The authors use highly-customized Natural Language Processing (NLP) software to analyze thousands of data points within each book, including the frequency of different words and word types, sentence length, which topics appear and with what frequency, and where the emotional high and low points of the plot occur.

One thing you should know about NLP software is that it enables the computer to describe a text, but it does not enable the machine to understand the text. For example, in reading Harry Potter, NLP software will point out that virtually every paragraph that mentions Voldemort is full of words that express negative sentiment (words like evil, terrible, fearful, etc.). From this, the software can infer that Voldemort is the villain.

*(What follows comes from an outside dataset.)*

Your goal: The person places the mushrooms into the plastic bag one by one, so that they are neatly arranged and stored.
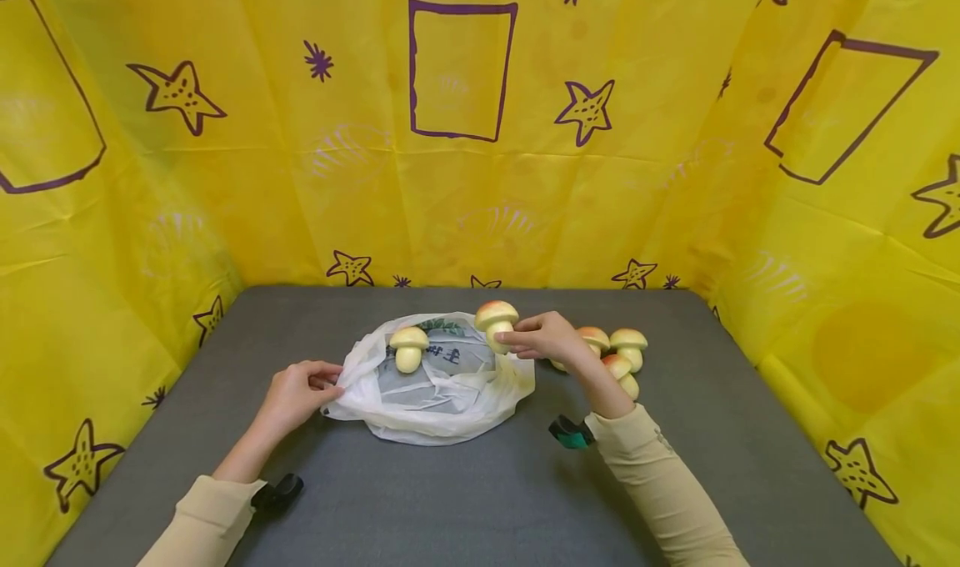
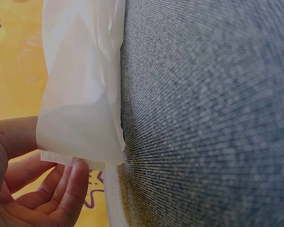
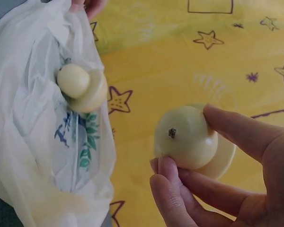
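A white plastic bag (image 1: 442, 423) lies spread on the grey table with its mouth facing up. One toy mushroom (image 1: 408, 348), pale with a yellowish cap, sits in the bag's mouth. My left hand (image 1: 302, 396) pinches the bag's left rim; in the left wrist view a fold of white plastic (image 2: 80, 109) runs between thumb and fingers. Over the bag's right side, my right hand (image 1: 551, 338) holds another mushroom (image 1: 495, 321) with an orange-red cap by its stem. In the right wrist view the round stem end (image 3: 184, 137) of that mushroom faces the camera, between thumb and fingers.
Several more mushrooms (image 1: 628, 346) cluster on the table to the right of the bag, partly hidden behind the right hand and forearm. Yellow cloth walls (image 1: 465, 208) with purple drawings enclose the grey table (image 1: 450, 509) at the back and both sides.
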`<state>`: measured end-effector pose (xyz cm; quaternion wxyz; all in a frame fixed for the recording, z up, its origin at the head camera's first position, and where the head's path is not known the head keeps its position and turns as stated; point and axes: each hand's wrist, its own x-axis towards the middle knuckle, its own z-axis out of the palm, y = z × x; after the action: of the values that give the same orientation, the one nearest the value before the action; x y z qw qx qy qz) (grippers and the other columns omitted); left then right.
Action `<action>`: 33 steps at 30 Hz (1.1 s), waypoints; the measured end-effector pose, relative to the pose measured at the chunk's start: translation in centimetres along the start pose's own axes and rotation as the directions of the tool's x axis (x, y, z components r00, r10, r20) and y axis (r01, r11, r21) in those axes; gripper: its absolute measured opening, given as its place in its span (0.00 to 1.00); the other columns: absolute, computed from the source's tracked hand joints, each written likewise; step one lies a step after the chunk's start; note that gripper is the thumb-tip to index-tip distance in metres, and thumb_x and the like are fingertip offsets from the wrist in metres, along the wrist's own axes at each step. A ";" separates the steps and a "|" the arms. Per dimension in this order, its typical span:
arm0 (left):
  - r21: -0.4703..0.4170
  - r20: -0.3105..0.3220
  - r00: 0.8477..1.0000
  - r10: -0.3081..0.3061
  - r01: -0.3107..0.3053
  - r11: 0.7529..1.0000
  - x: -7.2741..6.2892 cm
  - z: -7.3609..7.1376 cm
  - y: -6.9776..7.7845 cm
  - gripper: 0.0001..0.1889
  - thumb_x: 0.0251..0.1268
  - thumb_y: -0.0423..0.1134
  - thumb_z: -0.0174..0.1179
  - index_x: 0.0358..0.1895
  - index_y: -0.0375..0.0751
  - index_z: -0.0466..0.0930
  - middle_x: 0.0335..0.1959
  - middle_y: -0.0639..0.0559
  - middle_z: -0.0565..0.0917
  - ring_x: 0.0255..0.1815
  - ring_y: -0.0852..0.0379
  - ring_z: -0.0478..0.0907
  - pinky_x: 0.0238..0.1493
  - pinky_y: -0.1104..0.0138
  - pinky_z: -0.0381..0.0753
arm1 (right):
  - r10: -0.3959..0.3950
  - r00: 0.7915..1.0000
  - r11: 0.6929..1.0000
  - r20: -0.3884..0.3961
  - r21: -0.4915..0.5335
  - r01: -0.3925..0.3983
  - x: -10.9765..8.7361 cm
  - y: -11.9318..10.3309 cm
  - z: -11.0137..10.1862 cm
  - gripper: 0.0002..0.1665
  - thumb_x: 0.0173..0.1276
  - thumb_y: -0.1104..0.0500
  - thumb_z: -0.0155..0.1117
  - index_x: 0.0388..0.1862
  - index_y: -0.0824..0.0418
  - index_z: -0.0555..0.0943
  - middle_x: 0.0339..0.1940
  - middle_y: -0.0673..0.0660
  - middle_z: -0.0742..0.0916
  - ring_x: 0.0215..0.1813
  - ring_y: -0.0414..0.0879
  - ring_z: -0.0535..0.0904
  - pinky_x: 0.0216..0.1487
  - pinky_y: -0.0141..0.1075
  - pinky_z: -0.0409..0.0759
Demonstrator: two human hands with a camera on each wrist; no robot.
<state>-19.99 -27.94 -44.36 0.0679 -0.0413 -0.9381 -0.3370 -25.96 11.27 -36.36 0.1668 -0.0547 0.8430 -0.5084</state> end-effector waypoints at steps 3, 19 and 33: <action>0.004 0.005 1.000 0.000 0.000 1.000 0.0 0.0 0.0 0.16 0.51 0.36 0.69 0.44 0.35 0.84 0.35 0.44 0.84 0.32 0.56 0.79 0.27 0.71 0.76 | 0.000 1.000 1.000 0.005 -0.003 0.000 0.1 -0.3 0.1 0.36 0.56 0.45 0.71 0.56 0.68 0.78 0.48 0.64 0.86 0.47 0.55 0.85 0.50 0.44 0.80; 0.010 0.002 1.000 -0.002 0.002 1.000 0.0 0.1 0.0 0.16 0.51 0.36 0.69 0.44 0.35 0.84 0.35 0.44 0.84 0.32 0.56 0.79 0.28 0.72 0.76 | -0.030 0.998 0.999 0.059 0.017 0.029 1.5 -1.8 1.3 0.37 0.58 0.46 0.70 0.58 0.70 0.76 0.50 0.65 0.85 0.50 0.56 0.83 0.48 0.42 0.81; 0.003 -0.005 1.000 -0.013 0.014 1.000 0.0 0.1 -0.1 0.16 0.51 0.36 0.69 0.44 0.35 0.84 0.36 0.44 0.85 0.32 0.55 0.80 0.28 0.72 0.76 | -0.022 0.997 0.999 0.074 0.049 0.018 2.2 -3.3 2.8 0.32 0.55 0.47 0.72 0.53 0.66 0.80 0.45 0.60 0.87 0.45 0.50 0.85 0.45 0.38 0.83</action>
<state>-20.02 -27.92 -44.54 0.0680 -0.0340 -0.9387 -0.3361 -27.31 6.75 -35.20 0.1944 -0.0781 0.8231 -0.5278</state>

However, NLP software does not understand what it reads the way a human does. It cannot answer complex questions like, “How does Mrs. de Winter’s understanding of her world change when Maxim says, I never loved her?”

Most of Archer and Jockers’ findings make perfect sense, and will be familiar to people who read a lot of novels and to those who read the advice of successful authors on the craft of writing. Readers prefer an active protagonist to a passive one. Readers prefer language that’s close to the everyday vernacular over the more formal type of writing that appears in essays. Bestselling authors do not overload their sentences with adjectives and adverbs. They convey meaning with nouns and verbs, which makes the reading experience smoother and more fluid.

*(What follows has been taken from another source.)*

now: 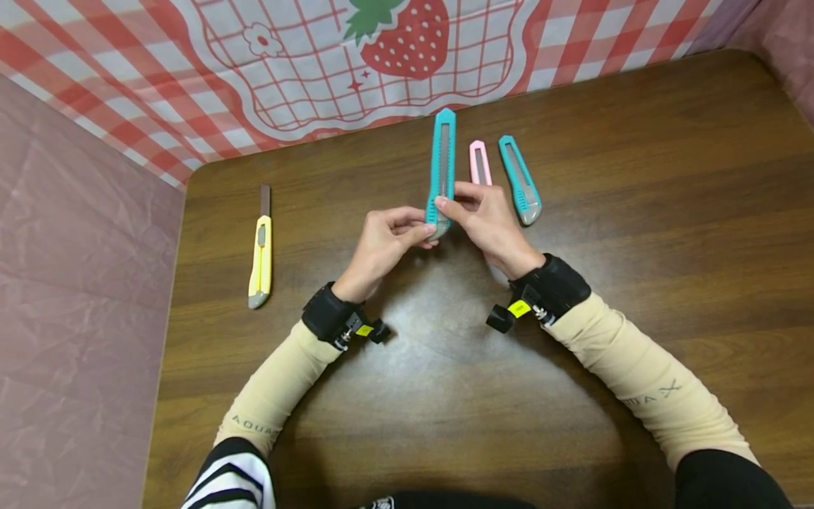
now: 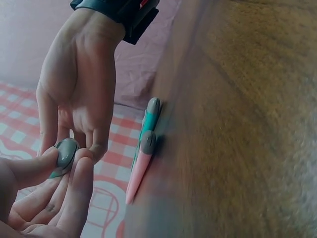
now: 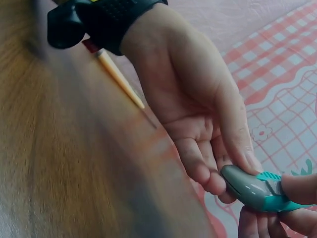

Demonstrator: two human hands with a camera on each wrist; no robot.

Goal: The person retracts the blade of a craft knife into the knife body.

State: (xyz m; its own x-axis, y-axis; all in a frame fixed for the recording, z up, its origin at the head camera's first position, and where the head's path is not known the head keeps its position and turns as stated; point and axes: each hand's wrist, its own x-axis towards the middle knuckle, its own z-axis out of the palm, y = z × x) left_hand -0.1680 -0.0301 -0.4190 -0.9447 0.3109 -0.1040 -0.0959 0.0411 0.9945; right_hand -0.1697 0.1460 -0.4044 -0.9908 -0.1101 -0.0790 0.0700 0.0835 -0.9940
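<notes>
Both hands hold a teal box cutter point(image 1: 444, 159) upright above the table, its grey end cap point(image 2: 67, 152) downward. My left hand point(image 1: 384, 244) pinches it low, near the grey end, between thumb and fingers. Slightly higher, my right hand point(image 1: 492, 223) grips it, the thumb lying on its front near the slider. No blade sticks out of its top end. In the right wrist view, the left thumb touches the teal body beside the grey cap point(image 3: 247, 188). A pink box cutter point(image 1: 480, 161) lies behind the right hand, partly hidden by it.
A second teal box cutter point(image 1: 520, 180) lies on the wooden table point(image 1: 668, 212), right of the pink one. Far left lies a yellow box cutter point(image 1: 261, 261) with its blade point(image 1: 265, 200) extended. A red-and-white checked cloth point(image 1: 305, 71) with a strawberry hangs along the back edge.
</notes>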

Bestsellers tend to focus on a few topics within each work, rather than trying to hit on every theme the author can think of. Typically, the three major topics of a bestseller account for about 30-40 percent of the total topical matter of the work. Certain topics are more likely to make a bestseller: technology, work, family life, close interpersonal relationships. Surprisingly, sex is not one of those topics, and bestsellers in general tend to feature less sex than non-bestsellers.

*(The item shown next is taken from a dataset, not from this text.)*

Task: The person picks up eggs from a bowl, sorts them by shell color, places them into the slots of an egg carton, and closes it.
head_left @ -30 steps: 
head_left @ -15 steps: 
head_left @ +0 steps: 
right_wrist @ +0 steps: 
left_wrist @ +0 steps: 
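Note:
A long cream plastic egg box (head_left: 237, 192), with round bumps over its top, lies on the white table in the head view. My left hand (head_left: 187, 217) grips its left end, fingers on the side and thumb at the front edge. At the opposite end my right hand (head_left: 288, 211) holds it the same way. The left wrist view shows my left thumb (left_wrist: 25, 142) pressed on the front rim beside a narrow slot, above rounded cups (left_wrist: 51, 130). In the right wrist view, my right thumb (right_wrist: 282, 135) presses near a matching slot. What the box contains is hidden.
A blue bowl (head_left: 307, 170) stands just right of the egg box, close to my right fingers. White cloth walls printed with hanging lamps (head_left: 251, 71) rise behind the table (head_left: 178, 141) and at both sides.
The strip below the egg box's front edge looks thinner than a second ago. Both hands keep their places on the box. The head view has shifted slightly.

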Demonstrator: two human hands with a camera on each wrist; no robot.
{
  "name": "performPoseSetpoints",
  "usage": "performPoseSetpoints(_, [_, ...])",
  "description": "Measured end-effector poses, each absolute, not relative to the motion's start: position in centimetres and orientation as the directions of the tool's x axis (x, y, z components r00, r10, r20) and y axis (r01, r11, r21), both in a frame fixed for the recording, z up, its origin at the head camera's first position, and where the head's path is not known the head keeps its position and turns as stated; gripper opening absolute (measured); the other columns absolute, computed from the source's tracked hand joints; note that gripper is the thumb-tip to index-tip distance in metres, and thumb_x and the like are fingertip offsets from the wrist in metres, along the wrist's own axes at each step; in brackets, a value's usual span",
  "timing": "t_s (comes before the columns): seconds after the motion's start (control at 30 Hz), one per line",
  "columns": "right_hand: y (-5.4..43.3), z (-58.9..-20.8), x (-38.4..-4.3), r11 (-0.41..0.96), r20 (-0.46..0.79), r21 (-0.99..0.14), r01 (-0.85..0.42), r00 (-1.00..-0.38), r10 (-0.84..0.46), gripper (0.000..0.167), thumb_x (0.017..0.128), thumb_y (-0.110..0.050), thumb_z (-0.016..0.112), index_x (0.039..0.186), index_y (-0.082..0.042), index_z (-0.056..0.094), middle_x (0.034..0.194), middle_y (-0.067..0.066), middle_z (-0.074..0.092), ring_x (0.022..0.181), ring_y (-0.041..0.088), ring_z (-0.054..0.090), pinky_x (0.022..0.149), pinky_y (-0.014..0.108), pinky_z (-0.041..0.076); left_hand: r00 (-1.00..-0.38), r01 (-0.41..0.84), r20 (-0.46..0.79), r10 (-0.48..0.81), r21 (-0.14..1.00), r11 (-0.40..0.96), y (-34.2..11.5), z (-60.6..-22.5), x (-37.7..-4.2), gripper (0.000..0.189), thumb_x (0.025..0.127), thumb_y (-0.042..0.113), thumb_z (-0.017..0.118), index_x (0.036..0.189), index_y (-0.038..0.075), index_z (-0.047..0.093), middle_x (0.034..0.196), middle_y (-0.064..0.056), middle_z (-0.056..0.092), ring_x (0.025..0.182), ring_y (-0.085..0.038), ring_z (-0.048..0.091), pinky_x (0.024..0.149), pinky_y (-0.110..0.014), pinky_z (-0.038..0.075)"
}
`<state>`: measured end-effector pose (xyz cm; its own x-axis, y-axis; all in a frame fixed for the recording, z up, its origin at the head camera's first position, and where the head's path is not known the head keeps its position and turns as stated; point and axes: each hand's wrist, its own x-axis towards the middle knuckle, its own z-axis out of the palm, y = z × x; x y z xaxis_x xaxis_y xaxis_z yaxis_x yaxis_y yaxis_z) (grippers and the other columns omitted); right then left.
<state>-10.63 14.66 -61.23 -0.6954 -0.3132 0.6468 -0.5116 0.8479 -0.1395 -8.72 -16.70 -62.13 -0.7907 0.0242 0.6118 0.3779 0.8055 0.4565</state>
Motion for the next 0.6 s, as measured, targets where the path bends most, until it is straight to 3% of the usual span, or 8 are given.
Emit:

Archer and Jockers identify seven structural patterns common to the plots of all bestsellers. They present the structural patterns as line graphs, which give a clear picture of the story’s emotional highs and lows. The summary of the classic love story, for example, is “Boy meets girl, boy loses girl, boy gets girl back.” If you were to draw that as a line graph, there would be a high point near the beginning when the boy first meets the girl, followed by a low point in the middle when he loses her, and another high point at the end, when he gets her back.

One of the book’s surprising findings is that the emotional curves of all bestsellers follow one of these seven graphs. The plot lines hold for trashy romances, far-fetched thrillers, and revered literary prizewinners. The Bestseller Code even charts the plots of some of these seemingly disparate novels together on the same graph to show you how similar they are.

Much of the value of this book comes from its clear and well-described insights into what readers respond to, and from the authors diving into a number of texts to provide illuminating examples of the generalized patterns that the computer has revealed. Jockers has more of a traditional English-lit background, and will occasionally touch on books by Virginia Woolfe and James Joyce. Archer comes from the publishing world, and her discussions focus on more current works.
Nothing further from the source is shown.